Talks with TTP aimed at weaning away ‘reconcilables’: Fawad

Political parties question rationale and strategy for dialogue


Our Correspondent October 22, 2021
File photo of Tehreek-e-Taliban Pakistan militants. PHOTO: REUTERS

ISLAMABAD:

As mainstream political parties on Friday questioned the rationale and strategy for government’s dialogue with Tehrik-e-Taliban Pakistan (TTP), Information Minister Fawad Chaudhry said that the talks were meant to wean away the reconcilable elements at a time when the group was at a weak point.

Speaking via video link at a dialogue of the political parties on the government’s talks with TTP, the minister insisted that not everyone in TTP was ideologically committed to the outlawed group and many of them were ready for reconciling with the state.

The IPI, a local think tank, hosted the event with a view to assessing the political and security ramifications of the start of the government’s dialogue with TTP; and analysing the challenge of extending legitimacy to the terrorist group.

Chaudhry emphasised that the hardcore base of the group was very narrow, comprising hardly 1500-2000 militants, and “getting the reconcilables to part ways” with it would weaken it.

“The state wants to give an opening to the people, who do not want to raise arms against us. We can’t prolong fights generation after generations,” he said, adding that those who would not renounce violence would be dealt with sternly.

The minister argued that the government was negotiating from a position of strength unlike the mistake committed by the United States in Afghanistan that did not talk to Afghan Taliban when it was at the acme of its power. He disclosed that some of the TTP factions were linked to Afghan Taliban, who thought that those who resorted to violence for reasons other than ideological should be engaged.

Khurram Dastgir Khan, the vice president of the Pakistan Muslim League-Nawaz (PML-N) said that his party rejected the talks with TTP at this stage because there was no clarity about the process and the group with which talks were being held.

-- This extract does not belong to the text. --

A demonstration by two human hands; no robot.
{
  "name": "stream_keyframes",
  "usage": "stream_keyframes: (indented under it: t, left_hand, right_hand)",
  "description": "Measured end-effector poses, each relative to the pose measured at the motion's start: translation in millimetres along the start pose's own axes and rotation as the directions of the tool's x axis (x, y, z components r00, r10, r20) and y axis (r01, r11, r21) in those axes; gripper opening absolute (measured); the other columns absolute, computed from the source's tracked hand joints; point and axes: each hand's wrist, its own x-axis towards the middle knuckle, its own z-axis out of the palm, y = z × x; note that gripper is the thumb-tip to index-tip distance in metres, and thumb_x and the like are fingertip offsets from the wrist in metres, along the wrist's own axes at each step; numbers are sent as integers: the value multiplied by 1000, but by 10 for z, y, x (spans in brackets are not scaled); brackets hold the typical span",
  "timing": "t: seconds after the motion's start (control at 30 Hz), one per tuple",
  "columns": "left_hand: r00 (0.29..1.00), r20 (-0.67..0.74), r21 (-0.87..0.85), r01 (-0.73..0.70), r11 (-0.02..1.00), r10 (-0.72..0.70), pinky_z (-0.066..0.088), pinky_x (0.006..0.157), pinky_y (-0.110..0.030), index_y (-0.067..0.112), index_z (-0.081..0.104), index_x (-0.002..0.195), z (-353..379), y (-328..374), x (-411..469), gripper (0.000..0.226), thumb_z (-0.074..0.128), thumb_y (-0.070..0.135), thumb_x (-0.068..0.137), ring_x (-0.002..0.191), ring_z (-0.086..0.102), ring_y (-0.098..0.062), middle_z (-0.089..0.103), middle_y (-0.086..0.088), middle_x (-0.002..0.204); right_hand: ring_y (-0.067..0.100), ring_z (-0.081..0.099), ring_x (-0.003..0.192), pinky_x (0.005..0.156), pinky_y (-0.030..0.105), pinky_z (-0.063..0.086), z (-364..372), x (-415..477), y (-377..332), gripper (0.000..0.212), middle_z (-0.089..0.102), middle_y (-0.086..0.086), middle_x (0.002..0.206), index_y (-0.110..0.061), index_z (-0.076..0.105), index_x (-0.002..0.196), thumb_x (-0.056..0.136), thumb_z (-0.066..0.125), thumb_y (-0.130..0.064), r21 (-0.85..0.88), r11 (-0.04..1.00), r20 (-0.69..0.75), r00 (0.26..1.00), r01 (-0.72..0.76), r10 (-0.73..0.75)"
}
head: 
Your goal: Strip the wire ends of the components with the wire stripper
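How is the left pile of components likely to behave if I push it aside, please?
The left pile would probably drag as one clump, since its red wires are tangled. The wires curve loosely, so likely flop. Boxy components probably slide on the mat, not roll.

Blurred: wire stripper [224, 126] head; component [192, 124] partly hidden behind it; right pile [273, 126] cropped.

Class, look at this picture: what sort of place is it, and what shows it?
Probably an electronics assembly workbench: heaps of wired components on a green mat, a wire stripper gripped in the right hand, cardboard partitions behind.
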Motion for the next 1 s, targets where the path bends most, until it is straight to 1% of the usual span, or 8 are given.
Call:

Read More: Taliban govt won’t allow TTP, BLA to ‘attack Pakistan’: FM

“Pakistani state’s negotiation with and mainstreaming of extremist religious groups have both failed catastrophically in the recent past. There is, therefore; neither cause nor justification for Imran Khan regime’s unilateral offer of amnesty to an organisation that has murdered tens of thousands of Pakistani civilians as well as soldiers,” he underscored.

Khan said that government’s offer of amnesty to the TTP was a blunder of appeasement, and “taken condemnably” without consulting parliament. The PML-N, he added, demanded that the government should brief parliament forthwith with facts as well as its overall strategy.

Pakistan Peoples Party (PPP) Secretary General Senator Farhatullah Babar also called on the state to clarify its position with regards to the dialogue with the terrorist group. “Before we get into talks with the militants, we have to set our strategic interests and goals,” he said.

Babar feared that Pakistan’s support for Afghan Taliban was helping the local militant groups psychologically. “If we are supporting Afghan Taliban, we are indirectly supporting the TTP because they are one and the same.”

The PPP leader asked the government to keep an eye on the great game in Afghanistan, while making such moves. Regarding the government’s amnesty offer for TTP militants, he said, concessions should not be extended unilaterally.

Senator Faisal Subzwari of the Muttahida Qaumi Movement (MQM) said that poor progress on the National Action Plan (NAP) against terrorism and absence of a narrative for countering militants brought the country to a situation it was confronted with now.

Awami National Party (ANP) Information Secretary Samar Bilour questioned the talks at a time when the wounds inflicted by the TTP were still fresh. She regretted that parliament was bypassed on the matter.

Majlis Wahdat-e-Muslimeen (MWM) Deputy Secretary General Nasir Shirazi said that the government, before going into talks, should ascertain that the TTP groups that it is talking to had shunned violence and were committed to pursuing peace. He also called for taking the heirs of martyrs on board on the talks.

IPI Executive Director Prof Sajjad Bokhari said that a key challenge facing the government, political parties, civil society and other stakeholders was figuring out how to disarm and demobilise the TTP without according it legitimacy.

While the state and its organs, he said, could forgive and forget violence inflicted by them, the heirs of victims might find it difficult to do so. “Is a new precedent being set in Pakistan that from now on any armed group which had targeted unarmed civilians could be brought into political mainstream through talks if it renounces violence,” he questioned.